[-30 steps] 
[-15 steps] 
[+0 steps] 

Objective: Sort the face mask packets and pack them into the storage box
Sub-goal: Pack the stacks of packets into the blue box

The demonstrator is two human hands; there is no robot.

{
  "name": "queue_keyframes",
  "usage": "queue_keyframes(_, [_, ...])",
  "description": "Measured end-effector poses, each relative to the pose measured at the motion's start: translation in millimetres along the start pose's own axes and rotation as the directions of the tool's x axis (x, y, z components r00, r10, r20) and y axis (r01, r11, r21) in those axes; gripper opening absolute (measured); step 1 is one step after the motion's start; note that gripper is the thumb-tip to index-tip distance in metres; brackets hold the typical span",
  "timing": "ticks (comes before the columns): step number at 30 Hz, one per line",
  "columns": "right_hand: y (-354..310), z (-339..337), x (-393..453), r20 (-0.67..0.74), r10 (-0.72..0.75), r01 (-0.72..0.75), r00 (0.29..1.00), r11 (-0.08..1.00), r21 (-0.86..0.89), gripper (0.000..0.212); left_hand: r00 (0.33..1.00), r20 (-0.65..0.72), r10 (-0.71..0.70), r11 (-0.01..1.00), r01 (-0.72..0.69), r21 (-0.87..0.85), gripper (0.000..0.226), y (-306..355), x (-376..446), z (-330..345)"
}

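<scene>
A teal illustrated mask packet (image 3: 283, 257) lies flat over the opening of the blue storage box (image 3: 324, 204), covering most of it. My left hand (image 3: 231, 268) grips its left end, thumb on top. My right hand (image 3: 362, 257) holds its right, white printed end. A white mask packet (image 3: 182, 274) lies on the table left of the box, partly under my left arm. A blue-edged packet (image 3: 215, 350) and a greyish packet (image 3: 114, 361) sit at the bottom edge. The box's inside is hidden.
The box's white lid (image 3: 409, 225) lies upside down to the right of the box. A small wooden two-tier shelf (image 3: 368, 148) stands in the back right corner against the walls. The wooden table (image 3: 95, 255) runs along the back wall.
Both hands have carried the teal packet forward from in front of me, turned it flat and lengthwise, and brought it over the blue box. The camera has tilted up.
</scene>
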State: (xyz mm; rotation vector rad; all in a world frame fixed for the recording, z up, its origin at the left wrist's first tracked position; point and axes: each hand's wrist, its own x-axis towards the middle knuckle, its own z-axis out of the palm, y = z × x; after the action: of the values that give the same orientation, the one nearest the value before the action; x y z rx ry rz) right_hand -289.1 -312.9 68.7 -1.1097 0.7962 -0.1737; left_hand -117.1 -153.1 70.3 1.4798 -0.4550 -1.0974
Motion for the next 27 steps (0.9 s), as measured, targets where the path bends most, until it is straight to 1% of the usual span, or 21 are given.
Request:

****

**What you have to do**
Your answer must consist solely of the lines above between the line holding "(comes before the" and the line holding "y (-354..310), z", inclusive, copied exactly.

**Output for this exercise**
  "timing": "ticks (comes before the columns): step number at 30 Hz, one per line",
  "columns": "right_hand: y (-354..310), z (-339..337), x (-393..453), r20 (-0.67..0.74), r10 (-0.72..0.75), r01 (-0.72..0.75), r00 (0.29..1.00), r11 (-0.08..1.00), r21 (-0.86..0.89), gripper (0.000..0.212); left_hand: r00 (0.33..1.00), r20 (-0.65..0.72), r10 (-0.71..0.70), r11 (-0.01..1.00), r01 (-0.72..0.69), r21 (-0.87..0.85), gripper (0.000..0.226), y (-306..355), x (-376..446), z (-330..345)"

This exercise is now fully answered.